If you’re a person of prayer, we could use your prayers.
That’s what Gatlinburg Fire Chief Greg Miller said Monday evening as crews battled wind gusts of up to 70 mph in and around the town.
Fanned by strong winds and the Southeast’s worst drought in nearly a decade, at least 14 wildfires burned in and around Gatlinburg, Tennessee, forcing evacuations from the popular tourist destination and nearby communities.
On Monday afternoon, a wildfire from the Great Smoky Mountains National Park spread rapidly into nearby communities. Strong gusts scattered embers across long distances, starting fires that fed off drought-stricken trees. The winds also knocked down power lines, igniting new fires, according to authorities.
There were no deaths reported in connection with the fires. But a male evacuee reportedly suffered burn wounds and an accident involving a fire truck may have also caused minor injuries.
Several homes and businesses in downtown Gatlinburg were “completely lost to fire.” By Tuesday morning, the scope of the disaster was difficult to quantify, with officials unable to give estimates for the number of fires, their size, injuries and how many structures had burned.
A report hours earlier from TEMA reported at least 30 structures had been impacted, including a 16-story hotel and an apartment complex that was consumed by flames.
Staff at Ripley’s Aquarium of the Smokies in Gatlinburg were forced to evacuate Monday evening, but all of the facility’s 1,500 animals are still inside. The building is still standing. The facility’s webcam showed lights and power still working inside, but he’s concerned about the deteriorating air quality, as well as the smoke and flames.
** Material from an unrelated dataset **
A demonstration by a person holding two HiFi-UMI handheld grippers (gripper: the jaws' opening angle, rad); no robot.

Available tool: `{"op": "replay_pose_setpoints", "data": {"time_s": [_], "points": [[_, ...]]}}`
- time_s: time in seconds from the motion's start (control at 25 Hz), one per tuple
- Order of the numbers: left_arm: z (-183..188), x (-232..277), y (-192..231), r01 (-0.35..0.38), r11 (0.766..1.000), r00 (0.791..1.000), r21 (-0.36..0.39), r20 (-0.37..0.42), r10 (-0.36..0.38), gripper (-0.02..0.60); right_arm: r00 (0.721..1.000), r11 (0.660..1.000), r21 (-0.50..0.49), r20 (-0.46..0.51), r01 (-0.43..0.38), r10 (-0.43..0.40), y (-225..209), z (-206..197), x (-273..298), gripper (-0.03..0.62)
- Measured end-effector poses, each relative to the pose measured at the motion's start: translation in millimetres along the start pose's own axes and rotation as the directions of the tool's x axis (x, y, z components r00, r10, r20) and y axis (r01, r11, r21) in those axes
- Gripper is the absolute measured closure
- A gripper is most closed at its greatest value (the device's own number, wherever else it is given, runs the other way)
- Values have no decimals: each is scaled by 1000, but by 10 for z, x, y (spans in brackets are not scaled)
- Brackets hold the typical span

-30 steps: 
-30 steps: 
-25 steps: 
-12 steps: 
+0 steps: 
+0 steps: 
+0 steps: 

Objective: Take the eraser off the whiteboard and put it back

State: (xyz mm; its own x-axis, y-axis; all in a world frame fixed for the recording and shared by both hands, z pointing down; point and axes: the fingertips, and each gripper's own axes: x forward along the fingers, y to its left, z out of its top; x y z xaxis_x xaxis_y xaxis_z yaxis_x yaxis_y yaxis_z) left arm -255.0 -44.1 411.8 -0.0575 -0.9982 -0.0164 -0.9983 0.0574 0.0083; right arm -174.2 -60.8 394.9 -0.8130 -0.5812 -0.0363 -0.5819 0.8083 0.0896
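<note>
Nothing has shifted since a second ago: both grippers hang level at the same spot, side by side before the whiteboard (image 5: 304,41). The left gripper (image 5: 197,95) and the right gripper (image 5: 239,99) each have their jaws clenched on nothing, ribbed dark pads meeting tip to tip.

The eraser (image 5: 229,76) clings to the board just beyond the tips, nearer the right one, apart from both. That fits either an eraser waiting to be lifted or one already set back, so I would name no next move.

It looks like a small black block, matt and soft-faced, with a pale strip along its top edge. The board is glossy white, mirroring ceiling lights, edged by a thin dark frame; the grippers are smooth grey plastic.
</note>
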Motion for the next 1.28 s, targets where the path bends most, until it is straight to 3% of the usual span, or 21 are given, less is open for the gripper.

Authorities issued evacuation orders for Gatlinburg and nearby areas, including the north end of Pigeon Forge. Nobody is allowed into the city at this time. If you are currently in Gatlinburg and are able to evacuate … evacuate immediately. TEMA said on its website that State Hwy. 441 heading into Gatlinburg is closed except for emergency traffic and the same highway leaving the city is open for evacuations.
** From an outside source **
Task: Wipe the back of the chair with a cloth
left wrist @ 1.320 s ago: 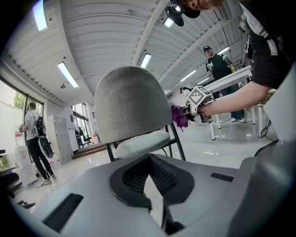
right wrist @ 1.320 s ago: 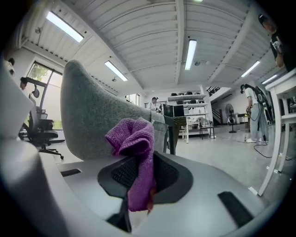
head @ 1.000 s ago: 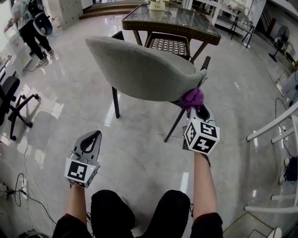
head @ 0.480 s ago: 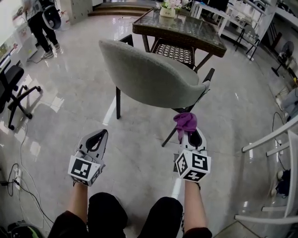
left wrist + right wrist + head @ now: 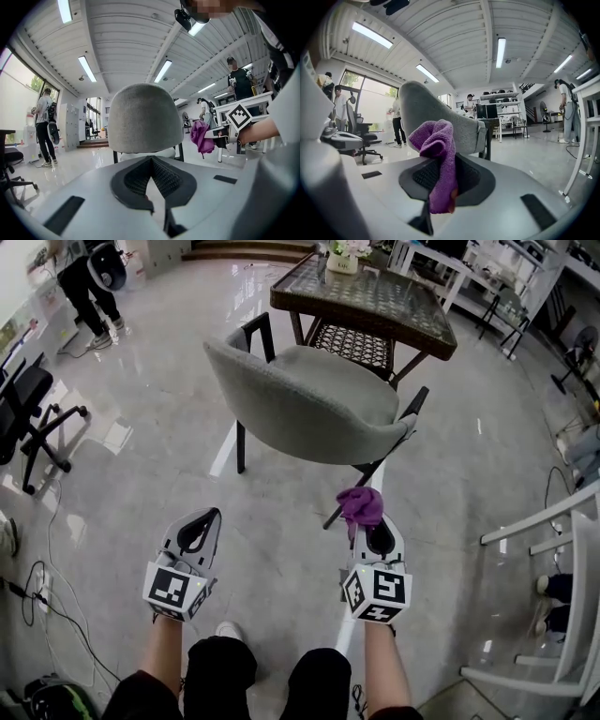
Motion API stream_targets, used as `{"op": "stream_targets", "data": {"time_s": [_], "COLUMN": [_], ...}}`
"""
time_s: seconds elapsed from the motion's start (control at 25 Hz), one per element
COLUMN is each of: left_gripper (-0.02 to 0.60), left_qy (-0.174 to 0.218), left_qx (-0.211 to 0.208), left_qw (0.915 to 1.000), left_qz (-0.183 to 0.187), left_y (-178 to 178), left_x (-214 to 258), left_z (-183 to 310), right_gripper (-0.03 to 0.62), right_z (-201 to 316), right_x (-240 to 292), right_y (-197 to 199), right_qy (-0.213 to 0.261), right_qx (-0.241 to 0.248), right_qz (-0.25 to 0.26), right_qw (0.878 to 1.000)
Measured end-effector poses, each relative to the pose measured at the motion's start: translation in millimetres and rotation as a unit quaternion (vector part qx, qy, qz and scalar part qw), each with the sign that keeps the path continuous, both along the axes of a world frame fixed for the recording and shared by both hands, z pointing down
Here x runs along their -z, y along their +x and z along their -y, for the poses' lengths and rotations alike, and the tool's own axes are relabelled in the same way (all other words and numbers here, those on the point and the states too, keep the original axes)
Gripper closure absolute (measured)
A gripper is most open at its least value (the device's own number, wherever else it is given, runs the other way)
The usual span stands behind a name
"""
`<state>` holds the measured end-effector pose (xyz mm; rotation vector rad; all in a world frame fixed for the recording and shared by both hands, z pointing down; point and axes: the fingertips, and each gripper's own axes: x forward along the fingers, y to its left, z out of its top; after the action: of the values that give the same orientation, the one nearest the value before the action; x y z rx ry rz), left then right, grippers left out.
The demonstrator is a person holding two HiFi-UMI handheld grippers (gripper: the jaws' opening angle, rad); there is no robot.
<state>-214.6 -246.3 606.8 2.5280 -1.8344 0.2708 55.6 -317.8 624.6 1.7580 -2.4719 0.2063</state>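
My right gripper point(image 5: 373, 532) is clamped on the cloth point(image 5: 360, 504), held off the chair point(image 5: 291, 404) back, my left gripper point(image 5: 206, 517) is closed and empty; I judge wiping remains.

The cloth point(image 5: 361, 505) is purple; the chair point(image 5: 300, 404) is pale grey with black legs. The left claw point(image 5: 208, 517) and right claw point(image 5: 367, 523) are light grey, with black-and-white square-patterned cubes. The floor point(image 5: 122, 474) is glossy grey marble.
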Motion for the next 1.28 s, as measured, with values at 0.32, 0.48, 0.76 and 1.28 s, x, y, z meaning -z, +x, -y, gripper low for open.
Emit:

Schools in Green, McMinn and Sevier counties will be closed Tuesday, and more than 12,000 people in Sevier County were without power as of early Tuesday morning.
Several evacuation shelters opened as about 1,300 people stayed overnight at the local community center and park. Shaken residents, some needing oxygen after inhaling so much smoke, huddled with each other at the shelters.
Despite evacuation orders, some people – including guests at one Gatlinburg hotel – could not safely leave the area as the fire advanced. The fire had not reached the hotel, but smoke had permeated the building, making it hard to breathe. Guests stood in the hotel lobby with masks over their faces. They can’t go outside. The wind is blowing at 80 miles per hour and the debris in the air is too hard to get them down right now.
Elsewhere, the Great Smoky Mountains National Park evacuated employees from the Elkmont and park headquarters housing areas on Monday. Due to continued erratic winds, the fires are very unpredictable and more fire growth is expected.
The flames proved unpredictable even for authorities as the fire blew into downtown Gatlinburg, forcing officials to evacuate their original command post at City Hall. The National Guard was activated to help fight the fire and assist in evacuations.
Several roads were closed because of fire danger, stemming from dangerous weather conditions, falling trees and downed power lines. Authorities asked people who have not been instructed to evacuate to stay off the roads as evacuees crammed the streets to get to safety.
Rainfall should help containing the fires in the next hours… But they will be accompanied by heavy winds. So if you’re a person of prayer, they could use your prayers!